> [What you need to do] The lines below are to be quoted exactly, from the first through the one that contains "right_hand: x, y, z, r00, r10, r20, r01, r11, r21".

[[ Material provided open ]]

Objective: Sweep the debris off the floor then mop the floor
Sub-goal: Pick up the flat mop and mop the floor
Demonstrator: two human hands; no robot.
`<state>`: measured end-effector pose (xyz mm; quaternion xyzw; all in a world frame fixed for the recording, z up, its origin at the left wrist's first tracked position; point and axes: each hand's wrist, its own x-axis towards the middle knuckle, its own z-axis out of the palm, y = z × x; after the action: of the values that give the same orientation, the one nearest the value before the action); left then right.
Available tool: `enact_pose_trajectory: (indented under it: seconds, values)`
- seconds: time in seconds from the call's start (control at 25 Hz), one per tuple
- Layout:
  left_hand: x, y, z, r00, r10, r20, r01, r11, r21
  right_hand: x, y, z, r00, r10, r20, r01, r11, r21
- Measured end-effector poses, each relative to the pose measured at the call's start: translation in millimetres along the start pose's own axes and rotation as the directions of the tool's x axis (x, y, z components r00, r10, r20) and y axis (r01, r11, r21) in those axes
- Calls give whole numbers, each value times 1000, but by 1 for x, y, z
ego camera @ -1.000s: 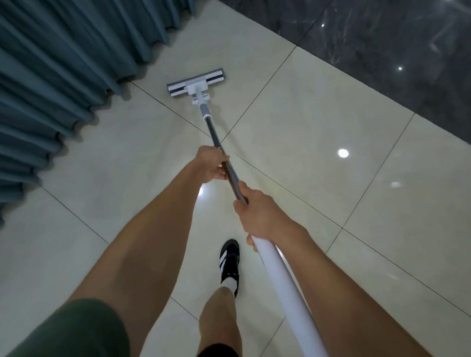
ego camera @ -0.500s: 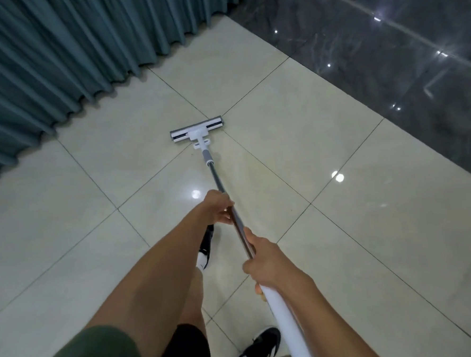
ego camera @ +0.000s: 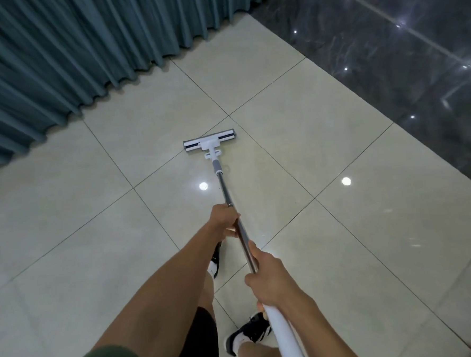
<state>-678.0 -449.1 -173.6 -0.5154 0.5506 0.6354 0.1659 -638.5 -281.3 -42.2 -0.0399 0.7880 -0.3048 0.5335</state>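
Two-hand grip, left hand (ego camera: 224,217), right hand (ego camera: 268,279): one mop (ego camera: 209,144).

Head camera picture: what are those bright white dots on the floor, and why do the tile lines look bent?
In the head view, the dots are glare from ceiling lights on the glossy cream tiles, with smaller sparkles on the dark marble strip; the wide-angle lens bows the tile lines and the curtain toward the edges; the mop head is sharp, the bottom right corner blurred.

Dim, wide-angle warp, glare spots on floor (ego camera: 365,148)
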Motion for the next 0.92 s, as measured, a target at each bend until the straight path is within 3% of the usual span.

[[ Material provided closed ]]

> [Result for this exercise]
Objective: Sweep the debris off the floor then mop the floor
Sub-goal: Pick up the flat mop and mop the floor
Demonstrator: two human hands; no robot.
`<state>`: measured end-effector pose (xyz mm; quaternion xyzw; all in a world frame fixed for the recording, z up, its origin at the left wrist's first tracked position; point and axes: each hand's wrist, its own x-axis towards the middle knuckle, its own z-axis out of the palm, y = z × x; after the action: of the values that give the same orientation, the one nearest the value before the action); left then right.
Available tool: `enact_pose_trajectory: (indented under it: seconds, values)`
- seconds: time in seconds from the call's start (control at 25 Hz), one per tuple
- Layout:
  left_hand: x, y, z, r00, r10, r20, r01, r11, r21
  right_hand: x, y, z, r00, r10, r20, r01, r11, r21

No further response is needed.